Semuanya susul-menyusul menghampiri Muhammad Ashar dan siapa saja yang berada di Danau Segara, Gunung Rinjani, pada Minggu pagi itu (29/7). Setelah lindu 6,4 skala Richter menghajar Lombok.

Kepanikan otomatis menyeruak. Termasuk kepada dua pendaki asal Jakarta yang dikawal Ashar: Ayu dan Ano.

Di tengah kegentingan itu, tiba-tiba saja porter 23 tahun tersebut teringat nanas.
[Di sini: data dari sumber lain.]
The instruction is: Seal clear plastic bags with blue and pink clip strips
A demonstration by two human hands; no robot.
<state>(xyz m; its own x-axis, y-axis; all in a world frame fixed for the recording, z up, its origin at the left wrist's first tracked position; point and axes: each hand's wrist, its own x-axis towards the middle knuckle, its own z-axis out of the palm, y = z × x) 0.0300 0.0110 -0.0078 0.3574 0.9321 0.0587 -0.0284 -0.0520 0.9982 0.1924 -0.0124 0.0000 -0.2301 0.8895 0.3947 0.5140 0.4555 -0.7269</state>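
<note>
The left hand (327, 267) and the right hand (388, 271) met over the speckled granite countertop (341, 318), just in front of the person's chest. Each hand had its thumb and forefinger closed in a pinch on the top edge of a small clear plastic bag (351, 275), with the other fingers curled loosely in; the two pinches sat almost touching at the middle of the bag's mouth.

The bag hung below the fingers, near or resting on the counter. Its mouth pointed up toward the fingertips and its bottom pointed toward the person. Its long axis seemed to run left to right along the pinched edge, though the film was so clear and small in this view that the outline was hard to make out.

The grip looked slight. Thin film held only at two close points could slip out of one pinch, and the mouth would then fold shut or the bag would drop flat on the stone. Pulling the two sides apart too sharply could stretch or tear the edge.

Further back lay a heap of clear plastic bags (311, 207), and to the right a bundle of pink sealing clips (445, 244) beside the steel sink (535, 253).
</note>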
Buah tersebut dia bawa sebagai bekal tiap kali mengantar pendaki menaiki Rinjani.

”Saya inisiatif mengupas nanas biar kedua tamu saya merasa tenang. Untuk netralkan suasana saja,” imbuh pemuda yang akrab disapa Anca itu kepada Jawa Pos.

Tapi, sampai habis nanas yang jadi bekal, gempa susulan masih terasa beberapa kali. Disertai guguran bebatuan dari atas tebing.

Jalur pulang ke Senaru tertutup longsoran. Jembatan penghubung menuju ke Plawangan Sembalun juga putus.

Pada Minggu pagi itu, Anca dan ratusan orang di Danau Segara Anak tahu, mereka terperangkap.

***

Semua seperti berjalan sesuai rencana yang disusun Ayu dan Ano bersama porter mereka, Anca. Kamis pagi berangkat dari Jalur Bawak Nao, Sembalun. Dan, setelah malamnya summit attack, pada Minggu pagi mereka sudah bisa bersantai di Danau Segara Anak.

Rata-rata memang demikianlah jalur pendakian di gunung setinggi 3.726 meter itu. Berangkat dari Sembalun, menginap di Plawangan Sembalun, ke puncak, turun ke Danau Segara Anak, lalu pulang melewati Plawangan Senaru menuju Senaru.

Porter adalah para warga di sekitar Sembalun. Mereka tak hanya bertugas membawakan barang. Tapi, juga penunjuk jalan.

Berkemah di Segara Anak jadi semacam momen relaksasi bagi para pendaki. Setelah berjuang menggapai puncak. Di antaranya melewati ”Bukit Penyiksaan”. Dan, sebelum pulang ke Senaru yang jalurnya banyak bebatuan.